Exercise instructions:
For the data that follows, give the number of lines in which "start" appears. Add nothing to it.

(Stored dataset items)

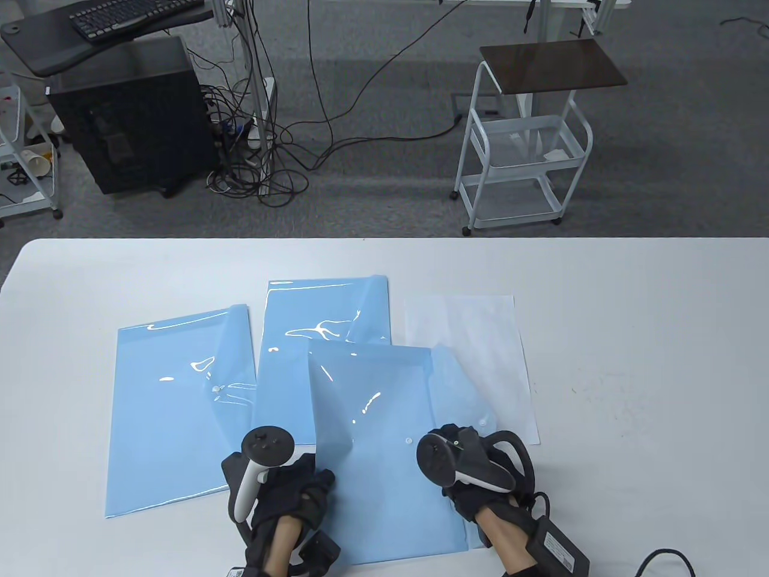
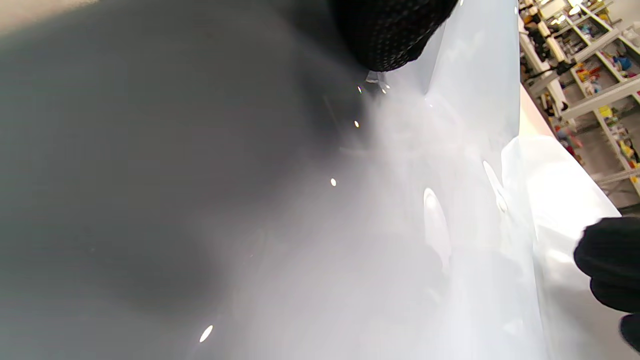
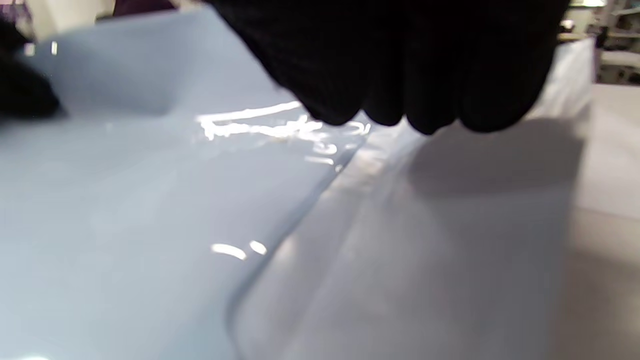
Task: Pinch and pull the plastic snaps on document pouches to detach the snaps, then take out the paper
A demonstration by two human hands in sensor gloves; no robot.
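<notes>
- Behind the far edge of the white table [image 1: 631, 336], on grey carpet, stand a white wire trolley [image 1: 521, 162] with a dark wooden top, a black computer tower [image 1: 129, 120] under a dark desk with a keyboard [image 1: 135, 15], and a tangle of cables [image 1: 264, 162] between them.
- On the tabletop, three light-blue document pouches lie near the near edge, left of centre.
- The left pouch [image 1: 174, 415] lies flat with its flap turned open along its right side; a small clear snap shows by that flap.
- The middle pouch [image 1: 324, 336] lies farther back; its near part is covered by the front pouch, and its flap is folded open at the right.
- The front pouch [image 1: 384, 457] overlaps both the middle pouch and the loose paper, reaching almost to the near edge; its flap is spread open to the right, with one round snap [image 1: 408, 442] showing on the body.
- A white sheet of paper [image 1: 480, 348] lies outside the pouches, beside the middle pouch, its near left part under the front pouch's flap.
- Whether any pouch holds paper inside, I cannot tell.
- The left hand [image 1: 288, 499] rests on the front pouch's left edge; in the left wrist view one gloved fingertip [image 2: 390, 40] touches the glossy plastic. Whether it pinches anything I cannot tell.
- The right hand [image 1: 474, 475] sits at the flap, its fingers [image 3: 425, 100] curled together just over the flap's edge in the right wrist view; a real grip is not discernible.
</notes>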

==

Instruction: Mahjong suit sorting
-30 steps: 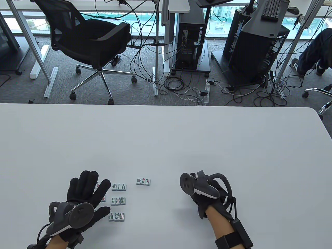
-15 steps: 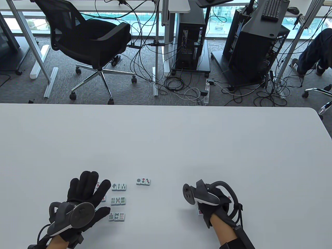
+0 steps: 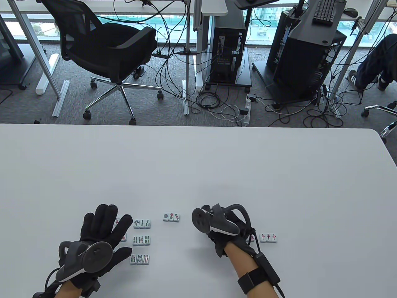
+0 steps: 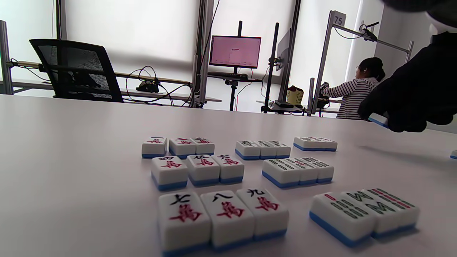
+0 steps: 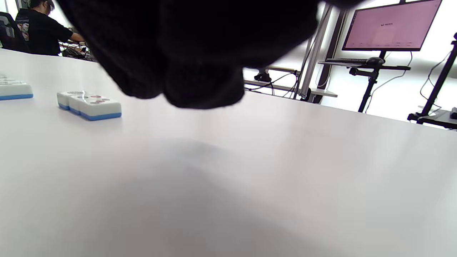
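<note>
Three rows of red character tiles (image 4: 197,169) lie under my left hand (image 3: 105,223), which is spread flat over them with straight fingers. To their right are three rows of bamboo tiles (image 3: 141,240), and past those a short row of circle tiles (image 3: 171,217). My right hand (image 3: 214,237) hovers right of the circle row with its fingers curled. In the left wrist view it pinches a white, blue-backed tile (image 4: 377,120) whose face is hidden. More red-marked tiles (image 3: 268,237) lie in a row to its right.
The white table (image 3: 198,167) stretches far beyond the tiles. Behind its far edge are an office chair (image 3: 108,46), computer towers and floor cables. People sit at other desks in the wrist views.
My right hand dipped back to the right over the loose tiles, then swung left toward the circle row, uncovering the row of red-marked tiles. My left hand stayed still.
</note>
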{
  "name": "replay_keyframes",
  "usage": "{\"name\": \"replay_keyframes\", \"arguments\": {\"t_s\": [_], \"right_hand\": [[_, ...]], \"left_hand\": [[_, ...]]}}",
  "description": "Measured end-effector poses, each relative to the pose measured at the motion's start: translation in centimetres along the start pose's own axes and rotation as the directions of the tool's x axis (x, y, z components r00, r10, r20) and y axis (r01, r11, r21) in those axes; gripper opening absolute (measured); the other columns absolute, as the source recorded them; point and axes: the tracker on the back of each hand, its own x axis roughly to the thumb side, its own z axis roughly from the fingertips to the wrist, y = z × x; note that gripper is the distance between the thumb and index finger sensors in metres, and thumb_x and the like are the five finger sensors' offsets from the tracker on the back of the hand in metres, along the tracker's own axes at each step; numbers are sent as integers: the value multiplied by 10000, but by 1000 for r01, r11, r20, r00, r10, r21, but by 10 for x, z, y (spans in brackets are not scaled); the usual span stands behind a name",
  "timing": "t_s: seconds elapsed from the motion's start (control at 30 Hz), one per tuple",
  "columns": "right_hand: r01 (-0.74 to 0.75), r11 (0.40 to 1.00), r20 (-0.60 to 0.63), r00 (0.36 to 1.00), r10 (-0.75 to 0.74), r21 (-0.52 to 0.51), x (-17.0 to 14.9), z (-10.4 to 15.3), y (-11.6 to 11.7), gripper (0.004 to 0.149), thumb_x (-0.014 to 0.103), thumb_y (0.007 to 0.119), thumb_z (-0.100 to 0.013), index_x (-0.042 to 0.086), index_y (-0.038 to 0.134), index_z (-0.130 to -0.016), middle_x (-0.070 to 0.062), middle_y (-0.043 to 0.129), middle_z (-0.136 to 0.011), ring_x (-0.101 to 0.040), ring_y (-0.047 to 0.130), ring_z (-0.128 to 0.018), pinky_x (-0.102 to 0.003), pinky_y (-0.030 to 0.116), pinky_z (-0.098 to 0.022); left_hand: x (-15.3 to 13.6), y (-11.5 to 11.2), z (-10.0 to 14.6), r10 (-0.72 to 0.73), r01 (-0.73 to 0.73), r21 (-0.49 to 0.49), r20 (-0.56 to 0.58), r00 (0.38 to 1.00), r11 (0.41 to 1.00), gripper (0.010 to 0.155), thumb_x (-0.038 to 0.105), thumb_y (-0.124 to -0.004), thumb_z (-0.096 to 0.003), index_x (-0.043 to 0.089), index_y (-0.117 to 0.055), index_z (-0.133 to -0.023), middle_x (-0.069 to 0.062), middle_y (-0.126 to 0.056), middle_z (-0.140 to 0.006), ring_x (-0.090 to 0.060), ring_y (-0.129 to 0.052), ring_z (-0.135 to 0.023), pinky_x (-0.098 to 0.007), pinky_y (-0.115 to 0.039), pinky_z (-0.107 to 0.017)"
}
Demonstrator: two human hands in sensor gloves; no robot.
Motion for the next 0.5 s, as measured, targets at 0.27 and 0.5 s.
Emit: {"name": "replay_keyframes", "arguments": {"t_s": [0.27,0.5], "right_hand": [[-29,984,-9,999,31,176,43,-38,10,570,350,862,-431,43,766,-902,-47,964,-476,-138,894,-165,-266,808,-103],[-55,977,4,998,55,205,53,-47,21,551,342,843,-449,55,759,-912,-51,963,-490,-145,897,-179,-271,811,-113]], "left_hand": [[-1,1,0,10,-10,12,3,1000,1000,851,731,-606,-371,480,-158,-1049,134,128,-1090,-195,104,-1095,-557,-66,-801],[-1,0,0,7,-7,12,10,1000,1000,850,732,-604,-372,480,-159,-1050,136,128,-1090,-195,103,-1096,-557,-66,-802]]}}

Task solution:
2